I don't know the normal way of figuring out of buffering and culling chunks so here is what i do at the moment:
Firstly i get the position of the current chunk that the center screen pixel is in, each chunk has its own global coordinate (they also store a screen coordinate because i move the world around the player not the player around the world (not sure if that's normal bu it has worked well so far)) then i use that to make a sfIntRect based on the chunk load range i am currently using (radius of chunks to be pre-loaded around the center current chunk. then i loop over the x and y of positions within that fsIntRect and if those coordinates in my hashmap of chunks are null or not already loaded then i add the coordinates to a list of chunks to be loaded in (one chunk is created from this lists coordinates per frame, loading all required chunks as they were found to be needed caused a slight stutter when it did so all at once) then i loop over each chunk currently in the hashmap of chunks and use its coordinate/key to use the sfIntRect contains function, if it is false then i add that to a list to be unloaded same as the loading list works pretty much.
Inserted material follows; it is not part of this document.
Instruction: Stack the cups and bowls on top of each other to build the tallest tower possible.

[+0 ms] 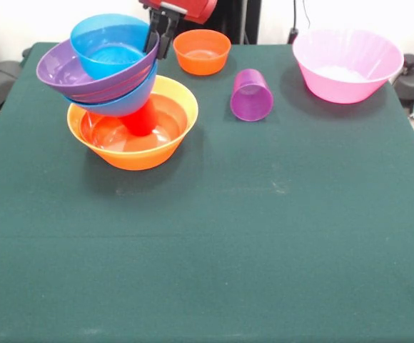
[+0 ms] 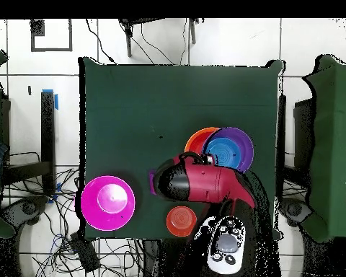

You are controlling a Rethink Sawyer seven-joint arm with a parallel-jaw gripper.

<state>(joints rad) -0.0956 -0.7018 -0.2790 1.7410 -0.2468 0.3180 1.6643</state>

Using this so far has been pretty good and fast for me but i don't know why if your tiles are 32x32 you would need 4 million of them, i suppose zooming out enough could warrant that, in which case you would just have to change the load range according to the zoom level... interesting thought.
Also i would like more details about changing the vertex array accordingly as well, as far as i can see doing the vertex array in chunks is a solid idea. and i don't see why it couldn't be used for pseudo infinite worlds.